Kom, laat ons niet langer daar, in dat midden vertoeven!
Roderik Murg had, in eene der voorsteden, een klein, sober en grootendeels op krediet gemeubeld huis betrokken.
Dat was eene nieuwe ontgoocheling voor de jonge vrouw.
Geen sierlijk hotel, geene prachtige zalen, geen rijtuiggedommel, geen knecht in livrei meer - niets van dit alles vond zij in hare nieuwe woning.
Als de jonge mevrouw eenen oogslag in de keuken gaf, zag zij daar eene soort van asschepoester met keuken-, tafel- en kamerdienst belast, en wierp zij den blik op de kleine binnenplaats, dan bemerkte zij Roderik, die in de hemdsmouwen, en met den stoel achterover tegen den muur geleund, vadsig zijne vuile pijp rookte gelijk een gemeene kazernekwant.
Geen groet van grooten en rijken viel haar te beurt; alleen gewezen dienstmeiden kwamen de jonge vrouw aanspreken - en dat juist verlangde zij niet.
Toen de schuldeischers al te druk opkwamen, deed Roderik zijnen vader een proces aan, om alzoo zijn moeders aandeel in handen te krijgen; de vader echter wachtte dit schandaal niet af: de rekening werd opgemaakt, en, na aftelling van 't gene reeds in den afgrond der verkwisting verdwenen was, viel den jongen losbol nog eene zekere som ten deel.
De schuldeischers en woekeraars lagen echter als hyenas op den loer; zij legden den klauw op de beschikbare gelden, en wat Roderik nog redden kon, was inderdaad onbeduidend.
Deze betrekkelijke nietigheid liep als water tusschen de vingers door en toen, na het eerste huwelijksjaar, een kind geboren werd, was het gebrek in het huishouden weer even groot als te voren.
Roderik was tot de oude gewoonte van nachtraaf teruggekeerd en zijne ongelukkige, jonge vrouw had niet de minste aantrekkelijkheid meer voor hem.
Doodelijk verveelde zij zich in de lange winteravonden.

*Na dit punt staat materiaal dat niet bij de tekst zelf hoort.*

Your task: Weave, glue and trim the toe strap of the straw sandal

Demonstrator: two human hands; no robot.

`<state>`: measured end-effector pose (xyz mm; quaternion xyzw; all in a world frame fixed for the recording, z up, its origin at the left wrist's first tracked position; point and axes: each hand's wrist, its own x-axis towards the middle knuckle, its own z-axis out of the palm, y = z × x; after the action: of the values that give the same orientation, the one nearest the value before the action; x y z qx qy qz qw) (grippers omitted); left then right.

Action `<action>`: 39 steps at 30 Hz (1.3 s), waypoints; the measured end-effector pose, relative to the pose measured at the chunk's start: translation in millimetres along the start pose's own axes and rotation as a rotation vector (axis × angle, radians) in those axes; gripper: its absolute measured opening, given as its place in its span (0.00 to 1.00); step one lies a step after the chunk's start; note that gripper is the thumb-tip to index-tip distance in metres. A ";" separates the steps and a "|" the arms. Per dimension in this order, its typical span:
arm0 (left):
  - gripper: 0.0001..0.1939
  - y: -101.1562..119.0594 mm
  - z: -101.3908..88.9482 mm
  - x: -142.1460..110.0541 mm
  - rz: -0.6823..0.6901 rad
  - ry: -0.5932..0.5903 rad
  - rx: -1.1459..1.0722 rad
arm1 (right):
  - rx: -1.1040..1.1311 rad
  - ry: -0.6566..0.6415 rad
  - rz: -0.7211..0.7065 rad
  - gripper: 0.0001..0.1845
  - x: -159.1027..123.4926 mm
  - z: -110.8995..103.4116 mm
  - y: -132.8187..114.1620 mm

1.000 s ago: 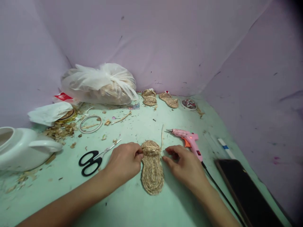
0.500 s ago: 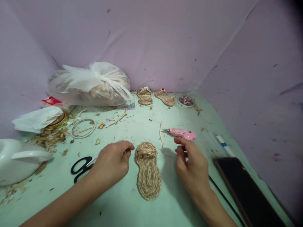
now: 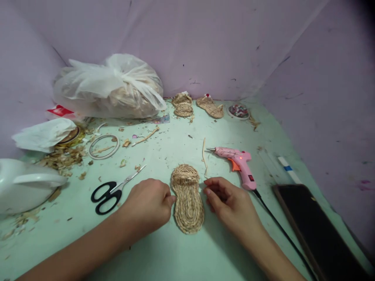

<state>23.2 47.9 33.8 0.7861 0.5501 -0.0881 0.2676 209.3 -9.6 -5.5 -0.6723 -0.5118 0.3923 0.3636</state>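
A small woven straw slipper (image 3: pixel 189 207) lies flat on the green tabletop between my hands, its band across the far end. My left hand (image 3: pixel 150 201) is closed at its left edge, the thumb tip touching the rim; the curled fingers are partly hidden. Close to the right edge, my right hand (image 3: pixel 225 197) has thumb and forefinger apart, with nothing seen between them. A thin pale strand (image 3: pixel 203 154) lies just beyond my right fingertips. The pink glue gun (image 3: pixel 234 158), its light lit red, rests to the right. Black-handled scissors (image 3: pixel 113 193) lie left of my left hand.
At the back stand a tied plastic bag (image 3: pixel 114 91), two finished slippers (image 3: pixel 183 105) and a bowl of small beads (image 3: pixel 238 111). A tape ring (image 3: pixel 104 147), straw scraps (image 3: pixel 66 162) and a white pitcher (image 3: pixel 25 187) sit left. A phone (image 3: pixel 319 230) lies right.
Both hands drew apart from the slipper, then came back to its sides. The slipper stays flat on the table. The view has shifted, showing the scissors and glue gun fully again.
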 end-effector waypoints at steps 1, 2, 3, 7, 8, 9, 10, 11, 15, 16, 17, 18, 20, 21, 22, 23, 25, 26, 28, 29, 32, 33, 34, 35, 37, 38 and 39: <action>0.15 -0.6 1.8 0.7 0.003 0.011 -0.018 | 0.017 -0.018 0.006 0.09 -0.5 1.1 0.3; 0.14 -1.4 3.3 1.5 -0.004 0.031 -0.041 | 0.034 -0.033 0.006 0.10 -0.9 2.2 0.3; 0.12 -2.4 4.4 2.5 -0.016 0.057 -0.069 | 0.046 -0.043 0.002 0.10 -1.2 3.5 0.0; 0.08 -4.6 8.7 4.5 -0.061 0.185 -0.199 | 0.014 -0.001 -0.118 0.10 -2.1 8.8 -1.8; 0.08 -4.5 10.9 4.5 -0.050 0.209 -0.230 | 0.000 0.016 -0.165 0.09 -2.2 9.9 -2.1; 0.08 -4.2 13.6 4.4 -0.029 0.235 -0.258 | -0.012 0.028 -0.207 0.10 -2.4 10.9 -2.3; 0.09 -3.9 16.8 4.3 -0.002 0.265 -0.280 | -0.018 0.038 -0.243 0.09 -2.6 11.8 -2.5; 0.10 -3.5 20.2 4.4 0.028 0.296 -0.295 | -0.023 0.042 -0.264 0.09 -2.7 12.5 -2.7; 0.10 -3.5 29.7 6.2 0.108 0.374 -0.328 | -0.031 0.041 -0.225 0.08 -1.8 14.5 -3.8; 0.09 -3.8 30.4 6.7 0.120 0.377 -0.338 | -0.024 0.035 -0.205 0.07 -1.2 14.9 -4.0; 0.09 -4.1 30.3 7.2 0.133 0.380 -0.349 | -0.017 0.027 -0.191 0.07 -0.6 15.1 -4.0; 0.09 -4.3 29.8 7.5 0.143 0.385 -0.358 | -0.010 0.023 -0.187 0.07 0.2 15.3 -4.0; 0.09 -4.7 28.1 8.0 0.155 0.389 -0.372 | -0.005 0.021 -0.192 0.07 1.4 15.3 -3.6; 0.09 -4.8 27.2 8.2 0.152 0.388 -0.375 | -0.009 0.025 -0.194 0.07 1.8 15.2 -3.3; 0.09 -4.8 26.6 8.3 0.144 0.382 -0.378 | -0.015 0.029 -0.193 0.07 2.0 15.2 -2.9; 0.09 -4.7 26.3 8.4 0.134 0.375 -0.379 | -0.023 0.033 -0.194 0.07 2.0 15.1 -2.6; 0.09 -4.3 26.4 8.6 0.117 0.362 -0.389 | -0.038 0.037 -0.203 0.07 1.8 15.4 -1.8; 0.08 -4.1 26.8 8.6 0.114 0.360 -0.404 | -0.043 0.038 -0.211 0.07 1.5 15.6 -1.4; 0.08 -3.5 28.0 8.8 0.125 0.366 -0.451 | -0.039 0.039 -0.225 0.07 1.3 16.2 -0.6; 0.08 -3.2 28.6 9.0 0.134 0.370 -0.472 | -0.031 0.044 -0.231 0.07 1.3 16.6 -0.2; 0.08 -3.1 29.7 10.2 0.165 0.370 -0.489 | -0.011 0.056 -0.247 0.07 2.1 17.8 0.4; 0.08 -3.3 29.8 10.7 0.169 0.363 -0.484 | -0.010 0.061 -0.253 0.07 2.5 18.0 0.3; 0.08 -3.6 29.7 11.2 0.170 0.353 -0.481 | -0.012 0.063 -0.258 0.07 2.8 18.1 0.1; 0.08 -3.9 29.4 11.7 0.169 0.343 -0.479 | -0.014 0.063 -0.263 0.08 3.0 18.0 -0.3; 0.08 -4.6 28.9 12.7 0.159 0.323 -0.477 | -0.019 0.060 -0.272 0.09 3.3 17.3 -1.6; 0.08 -4.9 28.6 13.1 0.153 0.315 -0.475 | -0.021 0.056 -0.275 0.09 3.4 16.7 -2.4; 0.09 -5.3 28.5 13.6 0.151 0.309 -0.471 | -0.023 0.052 -0.276 0.09 3.6 16.0 -3.3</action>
<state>28.0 45.6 2.3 0.7451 0.5297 0.1831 0.3617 194.2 -4.0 -10.0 -0.6095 -0.5943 0.3150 0.4197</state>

Wel is waar had hij haar voorgesteld met hem 's avonds ter herberg te gaan, doch, voorwaar! Anna Eerling had meer eergevoel dan die zwalker: zij weigerde.
Het leven in de eenzaamheid, bevolkt door geeselende ontgoochelingen, ving aan; zelfs die gemeene schoft van een man durfde haar verwijten dat hij haar uit de straat had opgeraapt!
Waarom, indien hij haar dien oorsprong zoo beleedigend te binnen bracht, had hij haar niet gelaten waar zij was? Wie toch verplichtte hem zich aan haar te verbinden?
Moê gestreden, ziek en afgebeuld, niet meer wetende tot wien zich te wenden, verliet zij op zekeren avond haar kind in de wieg en verscheen als eene ongelukkige moeder, die hulp vroeg, voor het huis van den edelman.
De knecht, die opendeed, kende haar niet; hij wees haar niet af; hij had bevel van zijnen heer welwillend te zijn voor allen, die ongelukkig waren.
De kleine voorkamer waarin zij wachtte, was nog in denzelfden toestand als in de dagen, toen zij het hotel bewoonde; doch er heerschte in het gansche huis een akelige, eene voor Anna Eerling doodelijke stilte.
Zoo stil was het daar, dat de jonge vrouw de klopping van haar hart hoorde.
De deur werd langzaam geopend en niet mijnheer Murg-Lethington van voorheen, maar zijne schim verscheen.
Met de twee handen hield de oude man zich aan den deurstijl vast, en slepend, bibberend en trillend werkte hij zich vooruit.